TASK PROMPT: Every line of the material must be given again verbatim. Skip the images.

GIVEN DATA:
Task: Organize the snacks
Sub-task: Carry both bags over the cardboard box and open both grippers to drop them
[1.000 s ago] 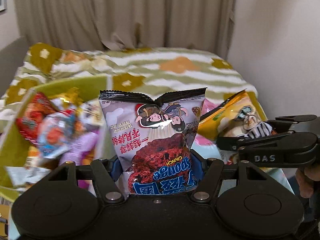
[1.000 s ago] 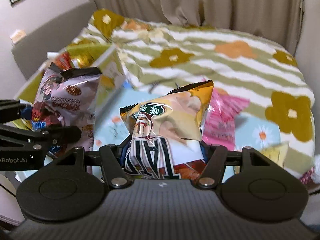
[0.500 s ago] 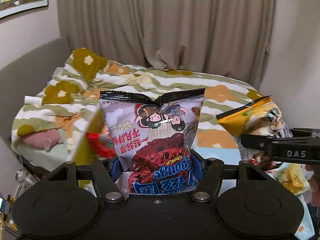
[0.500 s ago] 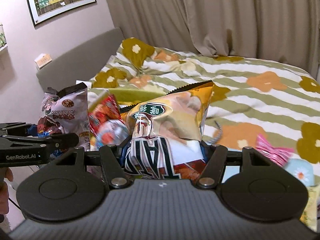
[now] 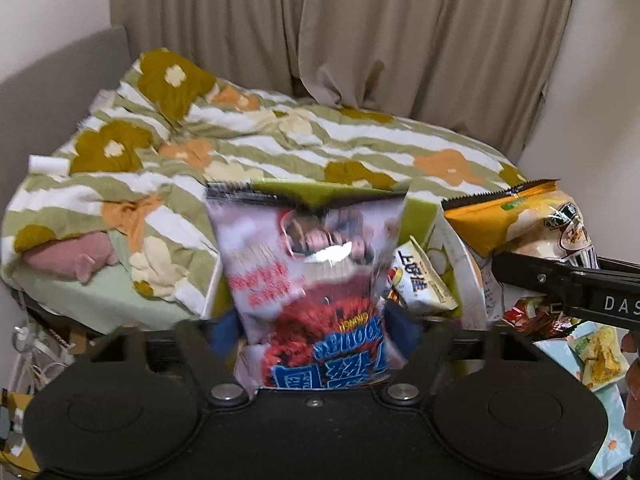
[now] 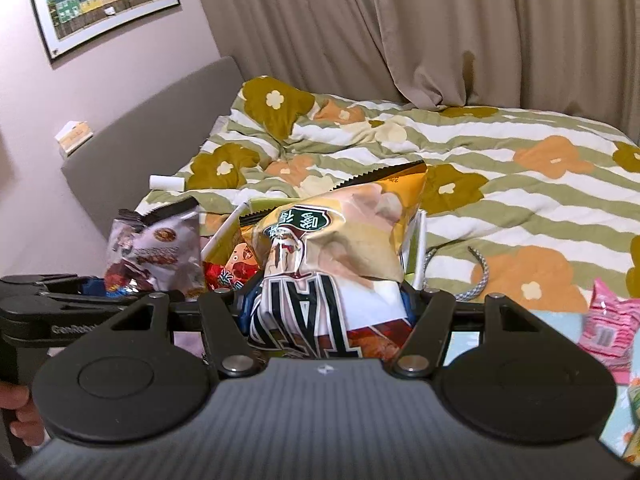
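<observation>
Both grippers point downward over a green box of snacks on the bed, side by side. Left gripper: its jaws have just been opening, and the purple-and-white sponge-crunch bag stands between them, motion-blurred, with a gap at each blue pad — the pads no longer press on it. Right gripper is clamped on the lower half of a yellow chip bag, the blue pads pinching its sides so the puffed top rises upright above the fingers. Of the person, only fingertips show at the frame edges of each view, wrapped round the other gripper's handle.

Behind everything lies the quilt, soft and rumpled, striped green and white with ochre and orange flowers, and beige curtains hang in folds behind it. The box has thin lime-green walls with white edges; it sits just ahead of both grippers, already holding crinkly foil packets — a white-and-yellow one leans against its wall, a red one lies lower down in the right wrist view. The chip bag is glossy with a serrated black top seam; the purple bag is shiny too, with a glare spot at its middle and a black crimped top. To the right on a pale blue cloth lie a pink striped packet and a small yellow packet. A silver braided headband curves on the quilt.
</observation>
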### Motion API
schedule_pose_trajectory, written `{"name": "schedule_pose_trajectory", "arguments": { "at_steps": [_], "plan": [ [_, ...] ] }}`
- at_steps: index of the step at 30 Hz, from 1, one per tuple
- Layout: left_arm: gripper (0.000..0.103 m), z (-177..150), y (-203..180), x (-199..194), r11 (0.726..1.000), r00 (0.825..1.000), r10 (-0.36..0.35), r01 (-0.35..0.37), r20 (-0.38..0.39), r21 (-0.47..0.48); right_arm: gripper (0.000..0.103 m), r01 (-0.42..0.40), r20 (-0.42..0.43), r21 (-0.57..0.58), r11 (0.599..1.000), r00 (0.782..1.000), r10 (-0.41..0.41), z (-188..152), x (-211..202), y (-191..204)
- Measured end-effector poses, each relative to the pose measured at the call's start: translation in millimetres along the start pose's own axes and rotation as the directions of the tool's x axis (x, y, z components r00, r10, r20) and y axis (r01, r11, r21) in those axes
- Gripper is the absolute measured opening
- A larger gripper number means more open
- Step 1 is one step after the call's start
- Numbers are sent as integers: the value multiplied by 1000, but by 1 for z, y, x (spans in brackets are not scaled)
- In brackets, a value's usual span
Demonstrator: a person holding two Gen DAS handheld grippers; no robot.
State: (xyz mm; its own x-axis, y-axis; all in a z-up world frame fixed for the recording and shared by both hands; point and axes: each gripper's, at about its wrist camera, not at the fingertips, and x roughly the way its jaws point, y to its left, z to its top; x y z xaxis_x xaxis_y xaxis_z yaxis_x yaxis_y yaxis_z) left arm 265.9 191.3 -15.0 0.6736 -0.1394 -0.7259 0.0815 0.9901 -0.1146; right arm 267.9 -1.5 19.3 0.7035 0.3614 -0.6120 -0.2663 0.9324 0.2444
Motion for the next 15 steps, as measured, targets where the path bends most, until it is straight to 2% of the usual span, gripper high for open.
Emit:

RESPONSE TO THIS TASK:
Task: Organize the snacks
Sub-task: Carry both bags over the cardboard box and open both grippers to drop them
[1.000 s ago] 
[1.000 s ago] 
[0.500 s ago] 
[0.500 s ago] 
[now] 
[now] 
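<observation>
Both grippers point downward over a green box of snacks on the bed, side by side. Left gripper: its jaws have just been opening, and the purple-and-white sponge-crunch bag stands between them, motion-blurred, with a gap at each blue pad — the pads no longer press on it. Right gripper is clamped on the lower half of a yellow chip bag, the blue pads pinching its sides so the puffed top rises upright above the fingers. Of the person, only fingertips show at the frame edges of each view, wrapped round the other gripper's handle.

Behind everything lies the quilt, soft and rumpled, striped green and white with ochre and orange flowers, and beige curtains hang in folds behind it. The box has thin lime-green walls with white edges; it sits just ahead of both grippers, already holding crinkly foil packets — a white-and-yellow one leans against its wall, a red one lies lower down in the right wrist view. The chip bag is glossy with a serrated black top seam; the purple bag is shiny too, with a glare spot at its middle and a black crimped top. To the right on a pale blue cloth lie a pink striped packet and a small yellow packet. A silver braided headband curves on the quilt.
</observation>
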### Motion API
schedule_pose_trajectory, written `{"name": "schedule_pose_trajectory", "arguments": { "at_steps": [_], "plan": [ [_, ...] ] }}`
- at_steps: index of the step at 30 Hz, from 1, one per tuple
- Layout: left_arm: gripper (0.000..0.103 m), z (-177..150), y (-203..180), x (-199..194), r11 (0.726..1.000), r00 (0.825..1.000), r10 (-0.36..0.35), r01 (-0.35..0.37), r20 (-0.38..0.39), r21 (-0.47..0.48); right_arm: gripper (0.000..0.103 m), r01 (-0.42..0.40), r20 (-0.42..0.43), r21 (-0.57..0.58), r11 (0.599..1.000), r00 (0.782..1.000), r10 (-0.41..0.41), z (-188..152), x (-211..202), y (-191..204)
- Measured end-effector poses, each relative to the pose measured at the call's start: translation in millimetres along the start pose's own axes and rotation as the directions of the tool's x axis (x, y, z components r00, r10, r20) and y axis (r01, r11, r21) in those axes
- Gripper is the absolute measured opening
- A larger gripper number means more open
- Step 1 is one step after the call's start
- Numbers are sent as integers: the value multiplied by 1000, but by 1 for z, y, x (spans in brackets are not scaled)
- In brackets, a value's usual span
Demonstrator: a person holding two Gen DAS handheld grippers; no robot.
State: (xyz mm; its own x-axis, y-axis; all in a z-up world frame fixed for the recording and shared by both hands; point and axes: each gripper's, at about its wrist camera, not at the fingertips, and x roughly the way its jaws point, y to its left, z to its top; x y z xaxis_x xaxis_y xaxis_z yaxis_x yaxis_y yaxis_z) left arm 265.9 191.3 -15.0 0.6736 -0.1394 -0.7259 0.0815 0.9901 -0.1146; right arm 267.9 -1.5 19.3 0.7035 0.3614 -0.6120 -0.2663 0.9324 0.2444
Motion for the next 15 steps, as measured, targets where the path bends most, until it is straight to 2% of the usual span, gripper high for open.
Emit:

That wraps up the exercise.